Il paradosso, che forse paradosso non è ma conseguenza di una scelta politica, è che mentre il pubblico continua a soffrire, la sanità privata «continua ad ingrassare», evidenzia l’attivista. Il problema riguarda tutta la Calabria, che può contare su meno trasferimenti pubblici rispetto ad altre regioni, ma il territorio che fa riferimento a Cariati è diventato l’emblema del problema.
Oltretutto a fare riferimento a quell’ospedale erano anche le aree interne, che vivono un disagio doppio rispetto al territorio costiero o urbano. L’unico pronto soccorso presente nella zona dista cinquanta chilometri e dovrebbe coprire un’area che arriva fino a Policoro, in Bailicata.

«Noi abbiamo occupato un’ala dismessa dell’edificio, che attualmente è utilizzato appena per il 25% – racconta Formaro – Stiamo parlando di tredicimila metri quadrati in ottime condizioni. Se un anno fa in Italia si parlava della mancanza di posti letto ed ossigeno, qua abbiamo a disposizione tredicimila metri quadrati e l’ossigeno già canalizzato».
Il Covid non ha fatto altro che incancrenire problemi già presenti, come la carenza di posti letto, ed aggrava una dismissione della sanità pubblica che, secondo gli attivisti, avviene attraverso la strategia della “rana bollita”. «Se un medico va in pensione non viene sostituito – riferisce Formaro – Se un infermiere viene trasferito quel posto non viene reintegrato».

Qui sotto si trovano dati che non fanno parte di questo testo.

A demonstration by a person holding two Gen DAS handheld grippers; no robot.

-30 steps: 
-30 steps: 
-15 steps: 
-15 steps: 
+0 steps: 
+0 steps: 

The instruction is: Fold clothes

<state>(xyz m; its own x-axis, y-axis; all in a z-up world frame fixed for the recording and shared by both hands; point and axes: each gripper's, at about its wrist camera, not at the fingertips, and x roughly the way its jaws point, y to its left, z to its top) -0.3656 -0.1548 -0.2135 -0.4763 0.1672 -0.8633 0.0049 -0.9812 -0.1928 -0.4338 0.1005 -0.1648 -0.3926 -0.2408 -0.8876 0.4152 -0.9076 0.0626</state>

Da quando è iniziata l’occupazione, il movimento “Le Lampare”, però, ha già ottenuto qualche risultato. Ad esempio ha ottenuto l’assunzione di tre oss per un reparto di Rsam che è presente nella struttura occupata. Però il movimento punta più in alto, più precisamente alla riapertura dell’ospedale. «Il caso è arrivato anche in Parlamento – osserva l’attivista – e la nostra istanza è già sul tavolo del sottosegretario Pierpaolo Sileri, che ha definito quello di Cariati un presidio indispensabile. Attraverso un parlamentare siamo arrivati anche al ministro Roberto Speranza, che ha riconosciuto che la soluzione in Calabria passa per la riorganizzazione della rete ospedaliera».

La situazione sanitaria calabrese è stata al centro anche di una vicenda paradossale, con la nomina e l’avvicendamento ravvicinato di diversi commissari nei mesi scorsi. Alla fine il commissario ad acta della sanità calabrese è diventato Guido Longo, che proprio ieri ha prorogato i provvedimenti di accreditamento della sanità privata.
Gli occupanti dell’ospedale guardano con criticità il suo operato. In particolare si chiedono perché non raccolga la disponibilità data da Gino Strada ed Emergency per dare una mano.
«I cittadini vogliono cambiare la situazione – conclude Formaro – e ci stanno provando dal basso. Dopo quattro mesi di occupazione ora la palla è passata alla politica. Ma bisogna accelerare. Quello che non capiamo è perché, in una situazione di emergenza, si continua ad andare lenti, a fare pastrocchi con la burocrazia e non si prova invece a cambiare marcia».